▶ [ASSIGNMENT]: To complete the exercise, write out all the data exactly.

[Data records]
----

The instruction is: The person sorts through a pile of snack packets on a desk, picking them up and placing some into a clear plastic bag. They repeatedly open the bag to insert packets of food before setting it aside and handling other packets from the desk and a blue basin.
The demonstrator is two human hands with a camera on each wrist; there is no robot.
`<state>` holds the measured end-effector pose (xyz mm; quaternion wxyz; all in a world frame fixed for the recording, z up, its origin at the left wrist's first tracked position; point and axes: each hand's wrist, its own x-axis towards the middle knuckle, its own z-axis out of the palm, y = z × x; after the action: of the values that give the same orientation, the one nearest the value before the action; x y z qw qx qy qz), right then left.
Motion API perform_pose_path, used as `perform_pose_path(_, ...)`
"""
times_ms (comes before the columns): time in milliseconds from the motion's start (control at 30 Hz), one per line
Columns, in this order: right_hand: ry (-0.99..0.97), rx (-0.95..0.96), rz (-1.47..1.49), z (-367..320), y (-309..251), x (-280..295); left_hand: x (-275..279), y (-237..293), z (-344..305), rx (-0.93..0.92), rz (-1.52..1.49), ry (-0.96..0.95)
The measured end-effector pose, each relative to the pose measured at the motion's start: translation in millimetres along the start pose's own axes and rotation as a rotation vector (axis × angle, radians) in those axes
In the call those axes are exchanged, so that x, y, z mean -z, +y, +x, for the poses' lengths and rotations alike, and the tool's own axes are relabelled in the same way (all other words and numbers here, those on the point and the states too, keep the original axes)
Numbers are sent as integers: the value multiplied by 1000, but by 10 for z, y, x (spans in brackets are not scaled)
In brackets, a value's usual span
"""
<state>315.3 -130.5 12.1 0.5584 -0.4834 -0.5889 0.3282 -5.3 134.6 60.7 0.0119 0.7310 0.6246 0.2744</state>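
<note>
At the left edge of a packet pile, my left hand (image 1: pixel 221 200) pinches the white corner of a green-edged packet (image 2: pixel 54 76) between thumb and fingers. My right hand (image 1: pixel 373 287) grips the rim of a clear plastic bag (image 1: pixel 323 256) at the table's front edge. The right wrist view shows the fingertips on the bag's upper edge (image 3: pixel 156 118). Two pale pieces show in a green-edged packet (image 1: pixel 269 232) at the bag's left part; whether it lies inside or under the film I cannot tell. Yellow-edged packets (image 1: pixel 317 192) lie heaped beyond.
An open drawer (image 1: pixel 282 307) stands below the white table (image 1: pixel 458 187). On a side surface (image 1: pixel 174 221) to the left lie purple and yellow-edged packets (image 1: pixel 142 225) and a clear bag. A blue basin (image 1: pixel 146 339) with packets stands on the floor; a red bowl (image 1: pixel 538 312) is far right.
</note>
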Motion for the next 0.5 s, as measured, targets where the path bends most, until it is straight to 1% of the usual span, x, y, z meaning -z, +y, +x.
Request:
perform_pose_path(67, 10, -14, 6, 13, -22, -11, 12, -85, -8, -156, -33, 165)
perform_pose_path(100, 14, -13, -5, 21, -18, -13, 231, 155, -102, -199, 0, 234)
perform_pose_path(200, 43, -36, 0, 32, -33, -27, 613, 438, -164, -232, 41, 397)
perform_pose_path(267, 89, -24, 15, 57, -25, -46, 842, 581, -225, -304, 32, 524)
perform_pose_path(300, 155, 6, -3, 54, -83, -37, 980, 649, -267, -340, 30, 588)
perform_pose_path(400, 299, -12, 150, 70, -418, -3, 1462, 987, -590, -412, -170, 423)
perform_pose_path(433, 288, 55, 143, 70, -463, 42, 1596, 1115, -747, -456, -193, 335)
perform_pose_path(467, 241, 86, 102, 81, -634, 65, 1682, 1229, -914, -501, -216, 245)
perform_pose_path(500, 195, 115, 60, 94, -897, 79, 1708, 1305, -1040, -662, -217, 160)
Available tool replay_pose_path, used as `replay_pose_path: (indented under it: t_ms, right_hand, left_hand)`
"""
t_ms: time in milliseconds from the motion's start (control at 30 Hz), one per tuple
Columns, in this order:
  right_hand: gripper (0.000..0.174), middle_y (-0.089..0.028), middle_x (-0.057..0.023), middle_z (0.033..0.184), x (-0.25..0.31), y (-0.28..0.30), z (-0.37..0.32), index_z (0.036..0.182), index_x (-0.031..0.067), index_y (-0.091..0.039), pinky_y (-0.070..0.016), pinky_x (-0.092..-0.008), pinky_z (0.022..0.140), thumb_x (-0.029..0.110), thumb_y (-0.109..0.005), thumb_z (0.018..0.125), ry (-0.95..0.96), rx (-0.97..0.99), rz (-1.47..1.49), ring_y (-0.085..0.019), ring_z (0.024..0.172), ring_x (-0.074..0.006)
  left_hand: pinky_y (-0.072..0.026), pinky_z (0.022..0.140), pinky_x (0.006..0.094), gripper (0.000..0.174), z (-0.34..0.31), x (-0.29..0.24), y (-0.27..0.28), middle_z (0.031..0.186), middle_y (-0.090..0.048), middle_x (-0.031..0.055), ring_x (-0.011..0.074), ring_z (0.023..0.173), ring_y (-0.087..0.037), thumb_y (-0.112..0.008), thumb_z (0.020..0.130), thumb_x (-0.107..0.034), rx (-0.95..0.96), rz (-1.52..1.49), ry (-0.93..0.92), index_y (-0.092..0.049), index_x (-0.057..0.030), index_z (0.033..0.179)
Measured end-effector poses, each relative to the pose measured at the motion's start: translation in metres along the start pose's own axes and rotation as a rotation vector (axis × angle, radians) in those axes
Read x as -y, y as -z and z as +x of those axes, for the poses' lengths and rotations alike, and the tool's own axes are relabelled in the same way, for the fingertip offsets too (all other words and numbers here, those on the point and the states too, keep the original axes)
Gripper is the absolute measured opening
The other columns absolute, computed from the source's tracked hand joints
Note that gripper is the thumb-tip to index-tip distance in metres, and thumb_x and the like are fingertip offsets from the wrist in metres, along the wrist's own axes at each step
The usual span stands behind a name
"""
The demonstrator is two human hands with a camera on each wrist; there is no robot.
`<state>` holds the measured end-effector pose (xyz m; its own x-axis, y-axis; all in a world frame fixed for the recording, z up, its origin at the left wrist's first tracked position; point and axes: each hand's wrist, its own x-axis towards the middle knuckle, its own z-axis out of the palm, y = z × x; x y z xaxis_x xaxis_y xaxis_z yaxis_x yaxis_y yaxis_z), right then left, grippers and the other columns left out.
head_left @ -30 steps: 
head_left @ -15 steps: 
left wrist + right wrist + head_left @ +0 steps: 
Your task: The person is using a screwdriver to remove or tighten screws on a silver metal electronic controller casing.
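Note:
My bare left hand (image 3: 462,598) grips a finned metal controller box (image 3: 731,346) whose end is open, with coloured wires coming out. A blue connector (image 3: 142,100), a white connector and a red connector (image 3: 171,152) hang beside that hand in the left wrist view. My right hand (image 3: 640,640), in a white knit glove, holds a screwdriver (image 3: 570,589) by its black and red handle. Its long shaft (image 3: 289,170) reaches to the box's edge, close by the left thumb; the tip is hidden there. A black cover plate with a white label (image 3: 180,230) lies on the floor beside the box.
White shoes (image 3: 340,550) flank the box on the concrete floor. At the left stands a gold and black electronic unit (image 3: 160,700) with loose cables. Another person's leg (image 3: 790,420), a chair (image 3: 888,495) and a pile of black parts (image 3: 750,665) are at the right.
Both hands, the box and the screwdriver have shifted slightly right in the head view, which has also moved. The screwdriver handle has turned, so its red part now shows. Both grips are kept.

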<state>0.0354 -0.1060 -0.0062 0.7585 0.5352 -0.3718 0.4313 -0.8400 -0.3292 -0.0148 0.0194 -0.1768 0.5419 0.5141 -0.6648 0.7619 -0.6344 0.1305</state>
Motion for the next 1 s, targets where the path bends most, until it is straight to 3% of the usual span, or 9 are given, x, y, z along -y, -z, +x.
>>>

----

▶ [SOLUTION FOR THIS EXERCISE]:
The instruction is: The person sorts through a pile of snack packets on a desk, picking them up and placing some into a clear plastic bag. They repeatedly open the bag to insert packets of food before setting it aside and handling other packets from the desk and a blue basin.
The demonstrator is two human hands with a camera on each wrist; there is no robot.
`<state>` holds the measured end-effector pose (xyz mm; quaternion wxyz; all in a world frame fixed for the recording, z up, its origin at the left wrist's first tracked position; point and axes: each hand's wrist, its own x-axis towards the middle knuckle, its own z-axis out of the palm, y = z × x; after the action: of the values that give the same orientation, the one nearest the value before the action; x y z qw qx qy qz), right then left.
Motion API perform_pose_path, used as `perform_pose_path(_, ...)`
"""
times_ms (comes before the columns): time in milliseconds from the motion's start (control at 30 Hz), one per line
Columns, in this order: right_hand: ry (-0.99..0.97), rx (-0.95..0.96), rz (-1.47..1.49), z (-367..320), y (-309..251), x (-280..295); left_hand: x (-275..279), y (-237..293), z (-344..305), rx (-0.93..0.92), rz (-1.52..1.49), ry (-0.96..0.95)
The measured end-effector pose, each relative to the pose measured at the motion's start: translation in millimetres along the start pose's own axes and rotation as a rotation vector (axis × angle, radians) in those axes
In the call those axes are exchanged, so that x, y, z mean -z, +y, +x, for the poses' lengths and rotations alike, and the tool's own axes are relabelled in the same way (all other words and numbers here, those on the point and the states too, keep the original axes)
Numbers are sent as integers: the value multiplied by 1000, but by 10 for z, y, x (spans in brackets are not scaled)
In brackets, a value's usual span
"""
<state>315.3 -130.5 12.1 0.5584 -0.4834 -0.5889 0.3282 -5.3 134.6 60.7 0.0119 0.7310 0.6246 0.2744</state>
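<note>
At the left edge of a packet pile, my left hand (image 1: pixel 221 200) pinches the white corner of a green-edged packet (image 2: pixel 54 76) between thumb and fingers. My right hand (image 1: pixel 373 287) grips the rim of a clear plastic bag (image 1: pixel 323 256) at the table's front edge. The right wrist view shows the fingertips on the bag's upper edge (image 3: pixel 156 118). Two pale pieces show in a green-edged packet (image 1: pixel 269 232) at the bag's left part; whether it lies inside or under the film I cannot tell. Yellow-edged packets (image 1: pixel 317 192) lie heaped beyond.
An open drawer (image 1: pixel 282 307) stands below the white table (image 1: pixel 458 187). On a side surface (image 1: pixel 174 221) to the left lie purple and yellow-edged packets (image 1: pixel 142 225) and a clear bag. A blue basin (image 1: pixel 146 339) with packets stands on the floor; a red bowl (image 1: pixel 538 312) is far right.
</note>
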Motion for the next 0.5 s, as measured, targets where the path bends most, until it is straight to 1% of the usual span, x, y, z meaning -z, +y, +x.
Request:
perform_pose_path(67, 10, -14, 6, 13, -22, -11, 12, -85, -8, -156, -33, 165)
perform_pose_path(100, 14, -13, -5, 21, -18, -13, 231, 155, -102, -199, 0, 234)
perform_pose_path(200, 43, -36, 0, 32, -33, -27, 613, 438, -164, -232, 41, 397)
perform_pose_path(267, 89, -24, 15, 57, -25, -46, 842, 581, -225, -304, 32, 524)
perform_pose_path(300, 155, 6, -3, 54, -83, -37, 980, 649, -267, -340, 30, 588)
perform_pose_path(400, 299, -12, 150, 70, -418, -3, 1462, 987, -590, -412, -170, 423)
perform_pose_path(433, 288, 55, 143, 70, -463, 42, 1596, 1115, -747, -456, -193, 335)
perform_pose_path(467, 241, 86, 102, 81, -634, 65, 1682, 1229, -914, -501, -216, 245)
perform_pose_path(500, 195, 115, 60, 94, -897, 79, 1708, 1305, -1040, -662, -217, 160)
Available tool replay_pose_path, used as `replay_pose_path: (indented under it: t_ms, right_hand, left_hand)`
"""
t_ms: time in milliseconds from the motion's start (control at 30 Hz), one per tuple
Columns, in this order:
  right_hand: gripper (0.000..0.174), middle_y (-0.089..0.028), middle_x (-0.057..0.023), middle_z (0.033..0.184), x (-0.25..0.31), y (-0.28..0.30), z (-0.37..0.32), index_z (0.036..0.182), index_x (-0.031..0.067), index_y (-0.091..0.039), pinky_y (-0.070..0.016), pinky_x (-0.092..-0.008), pinky_z (0.022..0.140), thumb_x (-0.029..0.110), thumb_y (-0.109..0.005), thumb_z (0.018..0.125), ry (-0.95..0.96), rx (-0.97..0.99), rz (-1.47..1.49), ring_y (-0.085..0.019), ring_z (0.024..0.172), ring_x (-0.074..0.006)
  left_hand: pinky_y (-0.072..0.026), pinky_z (0.022..0.140), pinky_x (0.006..0.094), gripper (0.000..0.174), z (-0.34..0.31), x (-0.29..0.24), y (-0.27..0.28), middle_z (0.031..0.186), middle_y (-0.090..0.048), middle_x (-0.031..0.055), ring_x (-0.011..0.074), ring_z (0.023..0.173), ring_y (-0.087..0.037), thumb_y (-0.112..0.008), thumb_z (0.020..0.130), thumb_x (-0.107..0.034), rx (-0.95..0.96), rz (-1.52..1.49), ry (-0.93..0.92), index_y (-0.092..0.049), index_x (-0.057..0.030), index_z (0.033..0.179)
Measured end-effector poses, each relative to the pose measured at the motion's start: translation in metres along the start pose's own axes and rotation as a rotation vector (axis × angle, radians) in those axes
Read x as -y, y as -z and z as +x of those axes, for the poses' lengths and rotations alike, and the tool's own axes are relabelled in the same way, for the fingertip offsets too (all other words and numbers here, those on the point and the states too, keep the original axes)
Gripper is the absolute measured opening
The other columns absolute, computed from the source's tracked hand joints
Note that gripper is the thumb-tip to index-tip distance in metres, and thumb_x and the like are fingertip offsets from the wrist in metres, along the wrist's own axes at each step
The usual span stands behind a name
"""
The demonstrator is two human hands with a camera on each wrist; there is no robot.
`<state>` holds the measured end-effector pose (xyz m; its own x-axis, y-axis; all in a world frame fixed for the recording, z up, its origin at the left wrist's first tracked position; point and axes: each hand's wrist, its own x-axis towards the middle knuckle, its own z-axis out of the palm, y = z × x; x y z xaxis_x xaxis_y xaxis_z yaxis_x yaxis_y yaxis_z), right then left, grippers and the other columns left out.
head_left @ -30 steps: 
head_left @ -15 steps: 
left wrist + right wrist + head_left @ +0 steps: 
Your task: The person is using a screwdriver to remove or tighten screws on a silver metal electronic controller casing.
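Note:
My bare left hand (image 3: 462,598) grips a finned metal controller box (image 3: 731,346) whose end is open, with coloured wires coming out. A blue connector (image 3: 142,100), a white connector and a red connector (image 3: 171,152) hang beside that hand in the left wrist view. My right hand (image 3: 640,640), in a white knit glove, holds a screwdriver (image 3: 570,589) by its black and red handle. Its long shaft (image 3: 289,170) reaches to the box's edge, close by the left thumb; the tip is hidden there. A black cover plate with a white label (image 3: 180,230) lies on the floor beside the box.
White shoes (image 3: 340,550) flank the box on the concrete floor. At the left stands a gold and black electronic unit (image 3: 160,700) with loose cables. Another person's leg (image 3: 790,420), a chair (image 3: 888,495) and a pile of black parts (image 3: 750,665) are at the right.
Both hands, the box and the screwdriver have shifted slightly right in the head view, which has also moved. The screwdriver handle has turned, so its red part now shows. Both grips are kept.
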
<state>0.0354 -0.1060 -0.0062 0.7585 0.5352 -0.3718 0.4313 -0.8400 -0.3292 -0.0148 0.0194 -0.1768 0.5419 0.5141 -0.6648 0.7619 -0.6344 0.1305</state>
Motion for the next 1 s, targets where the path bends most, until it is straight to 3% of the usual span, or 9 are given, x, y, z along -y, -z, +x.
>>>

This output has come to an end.